What might come as a surprise, though, is that it's only just started to be used in the machine learning sector, with the very first implementation coming from AI firm Lambda, utilising the services of hydrogen power company ECL.
Instead of hooking up its new order of Supermicro-built Nvidia GB300 NVL72 racks to the local electrical grid and water supply, Lambda had them installed at ECL's facility in Mountain View, California. This is powered by modular units, which contain electrochemical fuel cells, combining hydrogen and oxygen to produce electricity, along with water as the 'waste' material.
Each NVL72 rack requires 172 kW of power, so the fuel cells obviously need to be seriously beefy. It also means that they'll generate quite a lot of water, but that's fine, because NVL72s are liquid-cooled. Heck, the water can even be used to help heat the offices, as it comes out of the cells quite warm. Two (three?) birds, one stone, as the rather gross phrase goes.
It's not clear whether the fuel cells are sufficient alone to meet all of the data center's water requirements, but even if they only provide, say, half those needs, it means the AI system will impact the local networks far less. Add in the point about the lack of emissions and the fact that it's all entirely off-grid (i.e. doesn't need power from the grid), and you've got a very eco-friendly AI center.

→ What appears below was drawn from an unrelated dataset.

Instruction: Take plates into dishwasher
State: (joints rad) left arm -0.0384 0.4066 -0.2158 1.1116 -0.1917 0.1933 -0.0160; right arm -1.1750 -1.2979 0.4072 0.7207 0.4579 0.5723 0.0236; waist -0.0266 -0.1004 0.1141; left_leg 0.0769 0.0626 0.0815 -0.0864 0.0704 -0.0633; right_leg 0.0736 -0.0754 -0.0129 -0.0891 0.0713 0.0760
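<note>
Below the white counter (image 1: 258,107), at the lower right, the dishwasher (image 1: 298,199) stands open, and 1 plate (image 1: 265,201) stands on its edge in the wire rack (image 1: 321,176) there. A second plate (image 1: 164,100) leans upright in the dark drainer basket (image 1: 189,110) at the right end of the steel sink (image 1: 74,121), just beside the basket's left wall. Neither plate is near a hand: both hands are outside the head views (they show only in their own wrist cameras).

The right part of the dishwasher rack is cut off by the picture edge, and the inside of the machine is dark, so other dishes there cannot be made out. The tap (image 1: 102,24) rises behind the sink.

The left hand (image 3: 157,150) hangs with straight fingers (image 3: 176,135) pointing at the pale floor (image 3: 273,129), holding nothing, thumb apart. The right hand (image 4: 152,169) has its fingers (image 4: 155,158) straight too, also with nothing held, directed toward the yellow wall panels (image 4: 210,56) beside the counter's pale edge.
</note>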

While some AI companies are looking at nuclear energy as the solution to the power demands, I should imagine that if the Lambda-ECL collaboration turns out to be a successful project, then hydrogen fuel cells could become the preferred option. In terms of maintenance costs, they're much cheaper to keep running than anything with large-scale moving parts (e.g. gas or steam turbines), plus it's relatively simple to just add more fuel cell modules, should you need more power.
The main stumbling block is the hydrogen. By itself, it's not expensive, nor is it costly to store. However, the infrastructure for the delivery of hydrogen is nowhere near as expansive and established as other fuels, particularly gas.
It's this aspect that is most likely to be the barrier that's preventing other AI firms from using fuel cells; depending on where one builds a new data center, it could be quicker and cheaper to use the local grid, rather than relying on regular shipments of hydrogen.
With Lambda willing to bet on fuel cells, other AI firms are probably looking at it being an option, too. Ultimately, we'll all be winners if they make the jump.